Accessing the library online for course readings can be a real headache, for example, which is why I’m so intent on putting the library in the online classroom more seamlessly, and why I’m taking a class on instructional design right now. As I take this class, I’m noticing that if I can get away with not doing a reading because it involves an aggravating process of tracking down the full text, my impulse is to abandon it rather than raise my blood pressure.

Of course, the amount of frustration a person is willing to endure depends on the individual. There are some people who will stick with a technology just because they’re in love with a gadget or want to look cool. And then there are people who will give up with the slightest provocation, claiming they’re too old, don’t have time, are not good with computers, etc.
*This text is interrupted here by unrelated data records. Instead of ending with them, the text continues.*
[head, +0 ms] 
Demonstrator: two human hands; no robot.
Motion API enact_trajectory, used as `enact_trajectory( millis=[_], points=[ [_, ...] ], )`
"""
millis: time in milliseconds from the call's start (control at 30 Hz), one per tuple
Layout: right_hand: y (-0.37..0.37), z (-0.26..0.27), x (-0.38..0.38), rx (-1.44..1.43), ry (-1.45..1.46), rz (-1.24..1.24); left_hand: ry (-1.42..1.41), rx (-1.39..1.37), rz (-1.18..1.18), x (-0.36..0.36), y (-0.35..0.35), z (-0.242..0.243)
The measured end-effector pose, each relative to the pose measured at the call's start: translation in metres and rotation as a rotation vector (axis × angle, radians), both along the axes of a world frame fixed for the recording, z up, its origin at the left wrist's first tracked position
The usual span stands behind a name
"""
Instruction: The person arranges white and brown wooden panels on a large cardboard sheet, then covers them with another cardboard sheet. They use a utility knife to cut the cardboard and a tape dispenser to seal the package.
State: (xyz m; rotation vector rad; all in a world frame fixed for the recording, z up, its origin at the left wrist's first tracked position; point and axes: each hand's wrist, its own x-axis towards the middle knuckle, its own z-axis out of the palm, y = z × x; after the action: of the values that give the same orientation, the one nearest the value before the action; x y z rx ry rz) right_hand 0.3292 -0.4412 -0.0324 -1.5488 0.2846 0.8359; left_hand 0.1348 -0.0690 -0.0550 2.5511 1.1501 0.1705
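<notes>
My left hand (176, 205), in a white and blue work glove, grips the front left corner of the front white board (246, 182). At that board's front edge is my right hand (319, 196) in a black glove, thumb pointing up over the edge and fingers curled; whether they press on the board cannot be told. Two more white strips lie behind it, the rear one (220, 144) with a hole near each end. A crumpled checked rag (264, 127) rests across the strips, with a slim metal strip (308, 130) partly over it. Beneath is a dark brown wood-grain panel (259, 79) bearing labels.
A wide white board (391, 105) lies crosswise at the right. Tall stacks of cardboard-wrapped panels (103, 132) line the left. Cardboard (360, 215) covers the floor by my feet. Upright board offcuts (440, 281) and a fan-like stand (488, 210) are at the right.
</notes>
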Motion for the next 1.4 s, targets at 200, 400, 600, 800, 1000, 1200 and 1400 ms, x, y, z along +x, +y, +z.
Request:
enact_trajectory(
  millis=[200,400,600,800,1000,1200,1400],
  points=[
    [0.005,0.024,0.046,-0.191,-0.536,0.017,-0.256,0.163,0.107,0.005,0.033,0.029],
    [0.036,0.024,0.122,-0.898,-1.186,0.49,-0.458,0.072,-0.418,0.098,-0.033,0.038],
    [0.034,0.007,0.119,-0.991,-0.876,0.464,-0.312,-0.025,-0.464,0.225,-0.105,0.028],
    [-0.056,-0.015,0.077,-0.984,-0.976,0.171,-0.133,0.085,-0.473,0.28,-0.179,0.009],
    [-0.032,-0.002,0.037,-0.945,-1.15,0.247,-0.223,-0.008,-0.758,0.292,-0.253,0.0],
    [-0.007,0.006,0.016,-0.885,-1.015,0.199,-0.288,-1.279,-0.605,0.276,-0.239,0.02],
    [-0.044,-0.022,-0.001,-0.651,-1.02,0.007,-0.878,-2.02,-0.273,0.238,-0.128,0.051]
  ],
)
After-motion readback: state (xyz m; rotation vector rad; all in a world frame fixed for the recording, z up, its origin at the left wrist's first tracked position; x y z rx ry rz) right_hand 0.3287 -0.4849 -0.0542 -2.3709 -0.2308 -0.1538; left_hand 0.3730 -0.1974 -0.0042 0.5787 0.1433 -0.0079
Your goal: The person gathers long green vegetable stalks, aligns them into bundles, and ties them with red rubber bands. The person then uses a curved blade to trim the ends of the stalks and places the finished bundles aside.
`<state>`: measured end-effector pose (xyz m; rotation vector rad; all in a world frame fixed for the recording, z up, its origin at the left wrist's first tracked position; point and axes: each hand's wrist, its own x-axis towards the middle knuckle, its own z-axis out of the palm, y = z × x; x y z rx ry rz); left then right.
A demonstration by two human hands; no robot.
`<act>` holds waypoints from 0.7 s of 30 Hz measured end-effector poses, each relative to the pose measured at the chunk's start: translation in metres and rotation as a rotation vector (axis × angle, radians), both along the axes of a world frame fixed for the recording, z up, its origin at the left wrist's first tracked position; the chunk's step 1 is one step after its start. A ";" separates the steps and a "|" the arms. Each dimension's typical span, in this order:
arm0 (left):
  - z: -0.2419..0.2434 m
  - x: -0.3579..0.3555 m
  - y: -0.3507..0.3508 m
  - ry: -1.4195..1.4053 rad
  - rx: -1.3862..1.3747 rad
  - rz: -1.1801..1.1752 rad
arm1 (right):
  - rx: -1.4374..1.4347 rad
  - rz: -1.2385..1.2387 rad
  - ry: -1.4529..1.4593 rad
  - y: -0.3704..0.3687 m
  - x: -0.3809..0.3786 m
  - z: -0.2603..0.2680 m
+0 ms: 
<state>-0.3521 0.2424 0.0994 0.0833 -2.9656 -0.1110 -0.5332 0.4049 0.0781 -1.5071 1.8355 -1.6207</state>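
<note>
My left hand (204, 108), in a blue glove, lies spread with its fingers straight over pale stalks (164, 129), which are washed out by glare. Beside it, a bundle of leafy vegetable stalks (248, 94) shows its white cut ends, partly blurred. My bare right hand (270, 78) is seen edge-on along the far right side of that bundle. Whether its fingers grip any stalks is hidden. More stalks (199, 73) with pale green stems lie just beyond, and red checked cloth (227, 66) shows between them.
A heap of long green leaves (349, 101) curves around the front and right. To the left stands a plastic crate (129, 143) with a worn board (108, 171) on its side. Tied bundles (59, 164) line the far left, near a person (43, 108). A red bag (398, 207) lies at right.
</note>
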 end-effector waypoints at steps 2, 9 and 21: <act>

The other day I helped a student who was trying to print a document due for a class. It turned out that the network cable was broken on the machine she was using. She did not have a way to save the document. The first floppy disk we tried failed, at which point she stormed out of the library. I tried to catch her when the second floppy worked, but she was gone.

#3 People will persist with a technology even when it’s not working if forced, or if the fact that it’s superior is considered common knowledge. They will also persist if the technology allows them to accomplish the task faster: Speed trumps everything.

I’ve also helped students who have been wrangling with their online course management system for hours. Heck, typing a paper on a computer, printing it, and turning it in is an ordeal for many of the students I see, but they persist because they are required to for their classes.

Another example of this is cell phones: for all their patchy service & fees, nothing beats the convenience of having a phone (and that’s a low-end application of a cell phone) on you at all times.

#4 If you’ve wondered whether there’s a technology out there like the one you’re imagining, there probably is.

If I can think of an application I want, google is often two steps ahead of me. This is both comforting and a little scary. If not google, some smart tech-savvy person generally knows of a solution. At least, I never feel I am alone in my wrangling with technology — Thank goodness for online communities.

This is just a basic round-up of my thinking. Further thoughts are very welcome!